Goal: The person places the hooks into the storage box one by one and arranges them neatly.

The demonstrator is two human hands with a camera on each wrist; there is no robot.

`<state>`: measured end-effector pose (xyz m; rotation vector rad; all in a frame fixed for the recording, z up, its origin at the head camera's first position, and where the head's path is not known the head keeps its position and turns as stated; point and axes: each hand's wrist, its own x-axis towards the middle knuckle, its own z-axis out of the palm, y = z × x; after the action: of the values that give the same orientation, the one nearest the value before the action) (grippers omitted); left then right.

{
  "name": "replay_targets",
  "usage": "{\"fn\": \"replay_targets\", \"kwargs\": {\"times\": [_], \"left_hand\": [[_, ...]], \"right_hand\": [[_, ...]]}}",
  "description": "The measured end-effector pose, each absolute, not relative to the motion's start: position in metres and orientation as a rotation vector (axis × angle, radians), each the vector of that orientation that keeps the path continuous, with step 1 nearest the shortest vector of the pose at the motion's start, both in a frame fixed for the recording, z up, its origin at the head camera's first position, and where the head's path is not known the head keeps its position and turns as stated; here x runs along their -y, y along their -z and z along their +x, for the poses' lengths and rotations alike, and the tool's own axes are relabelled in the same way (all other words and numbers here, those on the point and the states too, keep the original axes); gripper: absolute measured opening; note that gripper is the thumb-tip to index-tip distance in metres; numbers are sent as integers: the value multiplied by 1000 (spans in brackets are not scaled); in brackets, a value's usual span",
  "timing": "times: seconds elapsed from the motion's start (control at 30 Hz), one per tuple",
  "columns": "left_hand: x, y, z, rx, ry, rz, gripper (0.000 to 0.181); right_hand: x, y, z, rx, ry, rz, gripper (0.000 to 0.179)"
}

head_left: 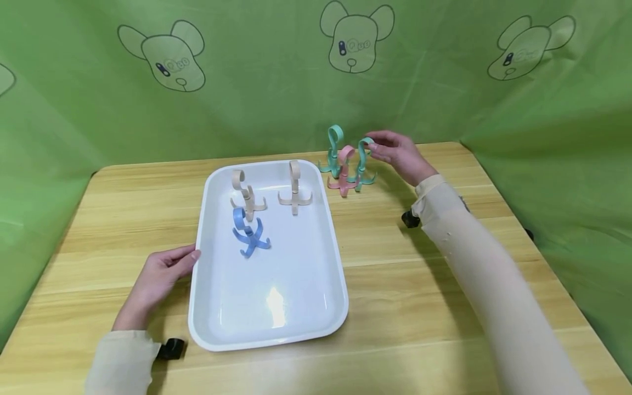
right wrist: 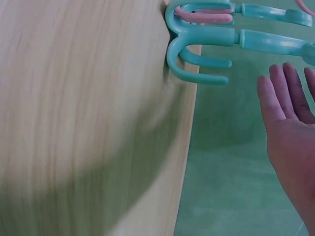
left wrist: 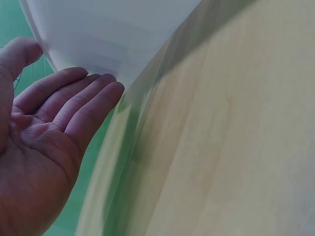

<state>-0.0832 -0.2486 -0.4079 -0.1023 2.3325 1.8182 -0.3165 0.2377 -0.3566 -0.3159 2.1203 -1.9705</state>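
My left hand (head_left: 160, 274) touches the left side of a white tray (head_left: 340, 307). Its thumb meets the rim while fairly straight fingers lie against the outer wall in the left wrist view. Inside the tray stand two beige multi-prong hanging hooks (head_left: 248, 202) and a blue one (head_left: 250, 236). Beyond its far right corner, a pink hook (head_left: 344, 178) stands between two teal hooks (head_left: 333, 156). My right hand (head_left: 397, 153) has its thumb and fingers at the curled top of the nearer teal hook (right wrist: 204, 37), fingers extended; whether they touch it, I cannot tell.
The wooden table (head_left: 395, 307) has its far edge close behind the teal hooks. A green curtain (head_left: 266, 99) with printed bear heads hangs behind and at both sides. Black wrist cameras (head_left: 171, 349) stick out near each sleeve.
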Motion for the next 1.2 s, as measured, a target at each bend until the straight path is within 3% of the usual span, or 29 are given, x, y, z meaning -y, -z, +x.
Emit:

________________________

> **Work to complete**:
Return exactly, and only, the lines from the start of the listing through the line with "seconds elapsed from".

> **Written reply**:
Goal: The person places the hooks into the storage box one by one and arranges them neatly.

The demonstrator is two human hands with a camera on each wrist; there is no robot.

`<state>`: measured end-effector pose (xyz m; rotation vector rad; all in a frame fixed for the recording, z up, its origin at the head camera's first position, and where the head's path is not known the head keeps its position and turns as stated; point and axes: each hand's wrist, its own x-axis towards the middle knuckle, its own z-axis out of the palm, y = z × x; after the action: of the values that give the same orientation, the one nearest the value before the action) (grippers omitted); left then right.

{
  "name": "replay_targets",
  "usage": "{\"fn\": \"replay_targets\", \"kwargs\": {\"times\": [_], \"left_hand\": [[_, ...]], \"right_hand\": [[_, ...]]}}",
  "description": "The measured end-effector pose, each absolute, not relative to the motion's start: position in metres and orientation as a rotation vector (axis × angle, radians), each the vector of that orientation that keeps the path continuous, with step 1 nearest the shortest vector of the pose at the motion's start, both in a frame fixed for the recording, z up, its origin at the head camera's first position, and where the head's path is not known the head keeps its position and turns as stated; here x runs along their -y, y along their -z and z along their +x, for the poses' lengths and rotations alike, and the tool's own axes are relabelled in the same way (all other words and numbers here, those on the point and the states too, keep the original axes); gripper: absolute measured opening; note that gripper is the thumb-tip to index-tip distance in metres; numbers are sent as integers: the value multiplied by 1000 (spans in brackets are not scaled); in brackets, a value's usual span",
  "timing": "times: seconds elapsed from the motion's start (control at 30 Hz), one per tuple",

Work on this exercise is finished, so nothing remains.